**Work task:**
A verbatim reproduction of the lines below, from the line containing "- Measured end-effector" through the line containing "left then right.", both ends included, is the whole required output.

**Source data:**
══════════

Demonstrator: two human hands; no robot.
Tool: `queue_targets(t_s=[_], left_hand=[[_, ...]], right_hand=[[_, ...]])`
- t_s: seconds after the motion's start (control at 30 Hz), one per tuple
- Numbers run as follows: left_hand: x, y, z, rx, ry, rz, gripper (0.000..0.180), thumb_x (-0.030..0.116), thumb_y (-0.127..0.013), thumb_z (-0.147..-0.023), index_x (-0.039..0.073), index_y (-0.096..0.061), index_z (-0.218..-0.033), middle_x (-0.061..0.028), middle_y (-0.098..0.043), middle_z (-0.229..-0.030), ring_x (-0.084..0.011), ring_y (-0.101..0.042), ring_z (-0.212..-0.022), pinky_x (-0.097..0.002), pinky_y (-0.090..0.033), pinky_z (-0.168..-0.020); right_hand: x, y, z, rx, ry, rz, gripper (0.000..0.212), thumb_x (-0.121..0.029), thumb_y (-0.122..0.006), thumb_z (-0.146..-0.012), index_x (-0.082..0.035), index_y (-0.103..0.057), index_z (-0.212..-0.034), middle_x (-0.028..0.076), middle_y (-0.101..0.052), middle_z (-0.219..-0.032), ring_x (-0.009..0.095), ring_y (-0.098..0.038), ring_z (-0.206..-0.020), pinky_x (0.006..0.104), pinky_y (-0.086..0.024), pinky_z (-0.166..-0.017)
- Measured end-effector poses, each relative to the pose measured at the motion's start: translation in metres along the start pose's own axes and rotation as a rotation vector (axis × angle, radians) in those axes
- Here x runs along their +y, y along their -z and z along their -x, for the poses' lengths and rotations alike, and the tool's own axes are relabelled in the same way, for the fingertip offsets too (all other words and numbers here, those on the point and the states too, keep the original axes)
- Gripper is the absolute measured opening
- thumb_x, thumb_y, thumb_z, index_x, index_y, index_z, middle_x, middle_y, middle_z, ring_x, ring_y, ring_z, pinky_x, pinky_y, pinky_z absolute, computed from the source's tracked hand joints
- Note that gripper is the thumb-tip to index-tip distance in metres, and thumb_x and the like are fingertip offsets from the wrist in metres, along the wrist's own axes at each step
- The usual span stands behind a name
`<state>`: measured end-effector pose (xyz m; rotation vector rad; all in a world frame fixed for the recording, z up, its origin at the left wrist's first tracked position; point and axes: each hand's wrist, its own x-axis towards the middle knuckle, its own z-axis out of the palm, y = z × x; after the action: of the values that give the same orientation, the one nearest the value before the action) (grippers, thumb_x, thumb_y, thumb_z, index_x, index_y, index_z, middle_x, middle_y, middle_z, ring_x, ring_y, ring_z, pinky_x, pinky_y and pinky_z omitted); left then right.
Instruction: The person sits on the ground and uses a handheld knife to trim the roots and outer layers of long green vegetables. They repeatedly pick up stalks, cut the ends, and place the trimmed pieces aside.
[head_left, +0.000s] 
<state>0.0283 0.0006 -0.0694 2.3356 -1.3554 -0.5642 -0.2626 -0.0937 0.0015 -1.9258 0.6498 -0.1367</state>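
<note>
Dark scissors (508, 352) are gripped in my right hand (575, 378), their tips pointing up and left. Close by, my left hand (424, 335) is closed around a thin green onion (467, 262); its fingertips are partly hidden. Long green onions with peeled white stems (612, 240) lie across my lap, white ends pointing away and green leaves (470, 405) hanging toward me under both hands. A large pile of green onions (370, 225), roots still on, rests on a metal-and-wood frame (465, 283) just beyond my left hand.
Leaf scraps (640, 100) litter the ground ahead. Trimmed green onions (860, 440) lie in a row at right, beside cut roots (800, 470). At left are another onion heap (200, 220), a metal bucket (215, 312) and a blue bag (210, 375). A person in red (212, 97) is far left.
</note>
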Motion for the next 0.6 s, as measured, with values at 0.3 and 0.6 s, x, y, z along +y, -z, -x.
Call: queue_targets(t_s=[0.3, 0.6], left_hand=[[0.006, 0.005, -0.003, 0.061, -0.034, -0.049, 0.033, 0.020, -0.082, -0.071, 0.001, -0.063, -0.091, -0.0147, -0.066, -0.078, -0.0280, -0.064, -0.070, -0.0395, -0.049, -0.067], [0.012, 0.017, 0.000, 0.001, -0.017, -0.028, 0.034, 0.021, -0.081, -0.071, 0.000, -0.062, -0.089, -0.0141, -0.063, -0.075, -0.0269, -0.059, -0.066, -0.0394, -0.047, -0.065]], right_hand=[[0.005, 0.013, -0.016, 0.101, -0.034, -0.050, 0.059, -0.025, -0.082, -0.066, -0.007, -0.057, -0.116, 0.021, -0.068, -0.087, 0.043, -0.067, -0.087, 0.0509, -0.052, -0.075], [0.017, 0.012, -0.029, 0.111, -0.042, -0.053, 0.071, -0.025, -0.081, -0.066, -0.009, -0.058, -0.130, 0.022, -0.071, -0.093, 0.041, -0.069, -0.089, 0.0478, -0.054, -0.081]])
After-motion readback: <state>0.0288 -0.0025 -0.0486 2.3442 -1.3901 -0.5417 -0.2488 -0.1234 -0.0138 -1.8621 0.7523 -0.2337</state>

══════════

**Written reply:**
- Measured end-effector poses, each relative to the pose measured at the motion's start: translation in metres along the start pose's own axes and rotation as a rotation vector (axis × angle, radians) in those axes
- Here x runs along their +y, y along their -z and z along their -x, for the poses' lengths and rotations alike, and the tool's own axes are relabelled in the same way, for the fingertip offsets too (all other words and numbers here, those on the point and the states too, keep the original axes)
- Gripper is the absolute measured opening
- thumb_x, thumb_y, thumb_z, index_x, index_y, index_z, middle_x, middle_y, middle_z, ring_x, ring_y, ring_z, pinky_x, pinky_y, pinky_z absolute, computed from the source's tracked hand joints
- Note that gripper is the thumb-tip to index-tip distance in metres, and thumb_x and the like are fingertip offsets from the wrist in metres, along the wrist's own axes at each step
- The usual span stands behind a name
`<state>`: measured end-effector pose (xyz m; rotation vector rad; all in a world frame fixed for the recording, z up, its origin at the left wrist's first tracked position; point and axes: each hand's wrist, its own x-axis towards the middle knuckle, its own z-axis out of the palm, y = z × x; after the action: of the values that give the same orientation, the one nearest the value before the action) (grippers, thumb_x, thumb_y, thumb_z, index_x, index_y, index_z, middle_x, middle_y, middle_z, ring_x, ring_y, ring_z, pinky_x, pinky_y and pinky_z omitted); left then right.

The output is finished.